Meet the researcher – Q&A with Kristy Crooks

September 4, 2018

“As an Aboriginal woman working in infectious diseases, it is important to ensure there is a community voice that contributes to research impacting Aboriginal people.”

Kristy Crooks is a proud Aboriginal woman doing innovative research to improve the health of Aboriginal and Torres Strait Islander communities.

What is your role as Aboriginal Program Manager for the Health Protection Unit of Hunter New England Population Health?

My role as Aboriginal Program Manager is to lead and manage the development and delivery of health protection projects for the control of communicable diseases in the community. Integral to my role is participation in the development of communicable disease response protocols and programs. These are developed with respectful community engagement and reflect the needs and issues, as well as priorities, of Aboriginal communities in the area.

What attracted you to working with APPRISE and adding research and a PhD to your work?

I was invited by my manager to take part in the initial consultation for APPRISE, and an opportunity came up for me to continue to work with APPRISE.

As an Aboriginal woman working in infectious diseases, it is important to ensure there is a community voice that contributes to research impacting Aboriginal people.

An opportunity came up for me to undertake important work around how to ensure Aboriginal people are involved in the planning and response to infectious disease emergencies. It was this work that led to the idea of embarking on a PhD journey. With the support of work colleagues, APPRISE friends and flexible study options, I jumped at the chance to dive into something daunting yet very exciting.

What is your research focus?

My research will focus on designing and evaluating a culturally appropriate governance structure that will explore how Aboriginal peoples can have a real say and participate in real shared decision making and have an understanding of the planning and response to infectious disease emergencies. It is through this research that policy makers will develop an understanding and experience of operating within a governance model that privileges Aboriginal voices.

How have you found your PhD so far? What excites you about your project?

To be honest it was quite daunting at first. I was unsure what I had gotten myself into. Balancing work and a PhD has been a bit of a slow process, but I have a great team of supervisors who provide me with helpful advice and have been a good sounding board when I need it.

I am excited to learn from my supervisors. What excites me about my project is that I get to design and evaluate a type of governance structure where not much is known, especially in an Australian context. Testing this way of working with Aboriginal people in particular is very exciting as it may be a way that Aboriginal voices can be heard and their recommendations can be communicated at a national level.

Why do we need research to improve the health of Aboriginal and Torres Strait Islander communities during infectious disease emergencies?

Research in the past has not always benefited Aboriginal people, therefore it is very important there are appropriate processes in place to ensure research is conducted in a respectful and meaningful way that values Aboriginal knowledge and experiences.

Conducting research with Aboriginal people is the only way we are going to improve the health of Aboriginal and Torres Strait Islander communities. Aboriginal people and communities should guide researchers of their health priorities, and we as researchers support and facilitate that.

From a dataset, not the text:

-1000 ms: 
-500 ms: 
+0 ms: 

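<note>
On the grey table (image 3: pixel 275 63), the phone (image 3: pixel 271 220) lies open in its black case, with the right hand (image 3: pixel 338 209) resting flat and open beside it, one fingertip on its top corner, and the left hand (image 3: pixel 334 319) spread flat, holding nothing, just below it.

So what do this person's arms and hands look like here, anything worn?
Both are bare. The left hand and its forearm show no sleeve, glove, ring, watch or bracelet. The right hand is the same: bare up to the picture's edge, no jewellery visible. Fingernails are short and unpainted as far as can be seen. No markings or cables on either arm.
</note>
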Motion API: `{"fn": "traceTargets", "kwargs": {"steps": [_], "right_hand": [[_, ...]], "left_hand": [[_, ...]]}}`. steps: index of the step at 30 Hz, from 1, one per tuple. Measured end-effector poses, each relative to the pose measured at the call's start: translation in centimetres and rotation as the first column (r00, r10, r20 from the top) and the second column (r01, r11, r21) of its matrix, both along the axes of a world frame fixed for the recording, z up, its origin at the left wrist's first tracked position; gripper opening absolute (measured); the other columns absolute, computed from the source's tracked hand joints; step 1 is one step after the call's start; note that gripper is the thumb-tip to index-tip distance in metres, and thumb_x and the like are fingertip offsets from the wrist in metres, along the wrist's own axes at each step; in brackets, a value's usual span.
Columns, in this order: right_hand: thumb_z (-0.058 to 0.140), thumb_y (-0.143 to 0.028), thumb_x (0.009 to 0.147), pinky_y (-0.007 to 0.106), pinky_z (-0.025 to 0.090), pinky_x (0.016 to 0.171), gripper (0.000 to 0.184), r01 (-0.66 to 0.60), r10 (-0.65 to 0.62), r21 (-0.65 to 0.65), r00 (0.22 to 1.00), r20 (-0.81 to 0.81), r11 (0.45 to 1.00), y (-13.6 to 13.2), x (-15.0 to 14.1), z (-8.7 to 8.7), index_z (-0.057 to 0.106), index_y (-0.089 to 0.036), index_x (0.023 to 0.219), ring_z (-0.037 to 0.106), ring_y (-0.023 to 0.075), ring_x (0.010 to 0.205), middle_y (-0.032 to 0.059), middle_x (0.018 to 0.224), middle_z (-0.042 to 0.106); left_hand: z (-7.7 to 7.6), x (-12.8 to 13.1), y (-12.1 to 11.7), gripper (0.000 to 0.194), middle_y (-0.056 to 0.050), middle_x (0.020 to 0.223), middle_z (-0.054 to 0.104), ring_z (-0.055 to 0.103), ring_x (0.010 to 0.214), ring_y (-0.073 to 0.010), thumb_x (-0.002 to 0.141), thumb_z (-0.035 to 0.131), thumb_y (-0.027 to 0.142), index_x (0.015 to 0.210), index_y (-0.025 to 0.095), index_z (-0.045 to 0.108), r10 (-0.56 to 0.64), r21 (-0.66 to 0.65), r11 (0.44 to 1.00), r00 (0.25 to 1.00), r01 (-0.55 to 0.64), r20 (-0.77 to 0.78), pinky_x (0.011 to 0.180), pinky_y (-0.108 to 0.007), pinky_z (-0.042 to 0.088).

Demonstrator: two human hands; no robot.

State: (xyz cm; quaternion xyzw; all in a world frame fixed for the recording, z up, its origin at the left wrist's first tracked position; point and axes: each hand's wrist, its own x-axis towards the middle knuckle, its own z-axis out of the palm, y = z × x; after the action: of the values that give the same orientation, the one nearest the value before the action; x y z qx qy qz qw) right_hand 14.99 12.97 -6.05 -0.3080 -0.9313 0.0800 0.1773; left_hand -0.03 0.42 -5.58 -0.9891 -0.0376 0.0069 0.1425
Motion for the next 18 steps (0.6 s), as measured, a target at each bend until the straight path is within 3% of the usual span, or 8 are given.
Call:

With regards to infectious disease emergencies, we need research to improve the health of Aboriginal and Torres Strait Islander people so that public health professionals can better plan and respond to infectious disease emergencies. A ‘one size fits all’ approach to infectious diseases does not work, and respectful and meaningful engagement is essential if we want to improve Aboriginal and Torres Strait Islander health.

What do researchers need to do to make sure their research is culturally appropriate for Aboriginal and Torres Strait Islander communities?

It is important that respectful and meaningful engagement with Aboriginal people occurs throughout the entire research process, from conception to dissemination of findings.

Researchers must obtain consent from the communities they work with and address the community’s research priorities and goals. Any research methods applied must be culturally appropriate in a way that values and honours Aboriginal knowledge, experiences and stories.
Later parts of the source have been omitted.